Anna Biller se défend d’avoir cherché à reconstituer fidèlement le style et l’ambiance du cinéma hollywoodien des années 60 à 70. Les accessoires et les costumes seraient des recréations faisant partie de son projet global. A la fois productrice, scénariste, metteur en scène, mais aussi costumière et décoratrice, elle a encore écrit les chansons du film. Et, en effet, si The Love Witch est référentiel, il l’est trop ou pas assez, ce qui ne cadre pas avec un film simplement rétro. La scène d’ouverture où Elaine (Samantha Robinson) conduit sa belle voiture rutilante, renvoie à Hitchcock. Encore Hitchcock quand Elaine se fait contrôler par le policier Griff. A l’exception de ces deux scènes décalquées, difficile d’identifier des emprunts précis. Plusieurs raisons à cela :
– L’aspect wicca et secte californienne hante le cinéma de genre des années 70. On ne compte plus, pour cette période, les films fantastiques ou de sexploitation, décrivant les méfaits d’un gourou, d’un convent ou d’une assemblée de sorcières dépoitraillées. Ces histoires, violentes et érotiques, constituent un véritable sous-genre à l’intérieur de la catégorie « horror ». La préparation des filtres (y compris pour créer des effets optiques) et les cérémonies se retrouvent dans des dizaines de productions modestes.

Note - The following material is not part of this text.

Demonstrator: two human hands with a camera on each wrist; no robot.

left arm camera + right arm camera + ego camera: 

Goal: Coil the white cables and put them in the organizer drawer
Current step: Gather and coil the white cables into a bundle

– L’usage d’une caméra 35mm a-t-il permis vraiment l’utilisation exceptionnelle du procédé technicolor ou seul le choix du laboratoire a-t-il été déterminant ? Anna Biller a eu de la difficulté à trouver les techniciens compétents. Quoiqu’il en soit, le technicolor cesse d’être un procédé à la mode dès le milieu des années 50. Donc, les choix chromatiques de la réalisatrice nous déplacent des années 60-70 vers un âge d’or plus ancien, celui du Woman’s film glamour.

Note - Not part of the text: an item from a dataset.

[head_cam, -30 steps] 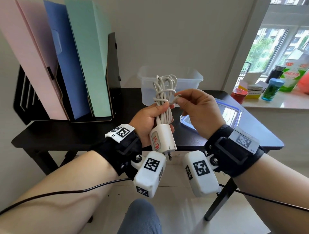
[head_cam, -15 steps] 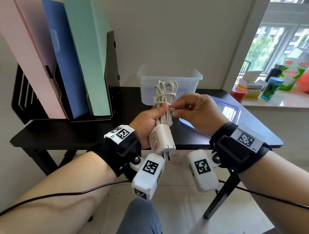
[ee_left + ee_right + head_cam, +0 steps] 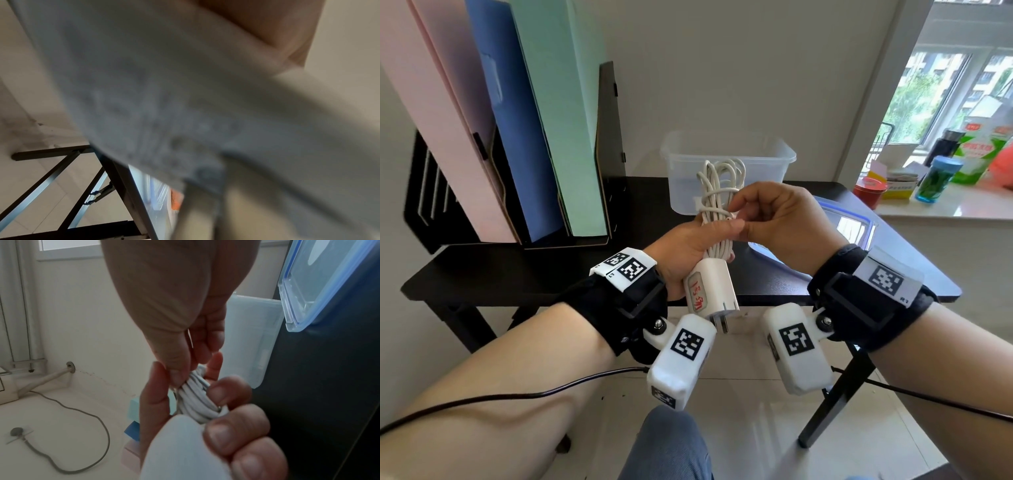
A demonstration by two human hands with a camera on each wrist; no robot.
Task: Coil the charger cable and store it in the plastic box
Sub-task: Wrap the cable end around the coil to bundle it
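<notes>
The white charger cable is gathered into long loops with a turn wound across them. My left hand grips the loops just above the white charger plug, which hangs below the fist. My right hand pinches the cable at the wound turn, touching my left thumb. In the right wrist view, thumb and forefinger meet on the cable bundle, with the left hand's fingers curled round it. The clear plastic box stands open on the table behind the hands. The plug fills the left wrist view as a blur.
A blue-rimmed lid lies on the black table to the right of the hands. A file rack with pink, blue and green folders stands at the left. Bottles and tins sit on the windowsill.
My right hand has brought the cable's end in from the right to the bundle, and a turn now lies across the loops. My left hand keeps its grip.
</notes>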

– Surtout deux séquences brouillent le contexte temporel :
- Le salon de thé victorien. C’est l’endroit improbable où se retrouvent Elaine et son agent immobilier Trish. Le décor est victorien, ce qui est normal pour une clientèle huppée. Mais les femmes portent toutes des robes d’époque comme si elles sortaient d’un magasin d’accessoire ou du XIXe siècle. Puisque c’est impossible, il s’agit clairement d’une séquence non réaliste. De plus, c’est dans ce salon de thé que Trish utilise un téléphone portable.
- La troupe de théâtre. Nous sommes en Californie et croisons sur les dunes une troupe en costumes répétant une pièce médiévale. Leur comportement n’est pas celui d’artistes modernes déguisés mais d’authentiques bateleurs et récitants du Moyen-Age européen. Une brèche spatio-temporelle s’est ouverte. S’ y déroule le « mariage » de Elaine et Griff.
Ainsi, il ne s’agit pas vraiment d’un hommage au cinéma d’exploitation. Non plus d’une parodie ou d’un pastiche. Le jeu affecté des acteurs, le ton légèrement moqueur (en plus d’être sincère) de Elaine peuvent nous faire croire au « second degré » mais le soin extrême apporté à l’image et le sous-texte féministe portent l’ensemble au-delà de ses apparences légères et chatoyantes.
Elaine peut capturer Wayne d’un simple regard, dans un square, alors qu’il est en compagnie d’une autre femme. L’homme abandonne aussitôt son amie et aborde l’inconnue qu’il emmène en voiture quelques instants plus tard. La victime masculine de la sorcière est droguée et réduite à l’état de loque humaine avant de mourir d’une crise cardiaque et d’être enterrée selon un rite néo-païen. Richard, mari fidèle de Trish, se suicide. Et Griff sera tué pour avoir voulu résister au charme trop puissant de la sorcière d’amour.
Elaine repousse le sorcier à la main baladeuse et prétend rechercher l’amour sans toujours connaître le bon dosage des potions ou l’efficacité des sorts. Son « charme » agit au-delà des limites admises par la société mais ne provoque pas directement la mort de Wayne et Richard. Ceux-ci ne peuvent pas dominer leur passion et sombrent dans une dépendance fatale. Admettons qu’ils ne soient pas à la hauteur ; la sorcière représente alors un simple pouvoir de séduction que la misogynie dominante cherche à exorciser par la diabolisation de la mauvaise femme. Après tout, Trish aussi se verrait bien sorcière en portant la perruque. Pourtant, quand Griff arrache Elaine à la foule qui veut la lyncher (« Burn, Witch, Burn »), il est poignardé à mort car il résiste encore. Le geste criminel est celui d’un sacrifice sanglant, anticipé par le tableau.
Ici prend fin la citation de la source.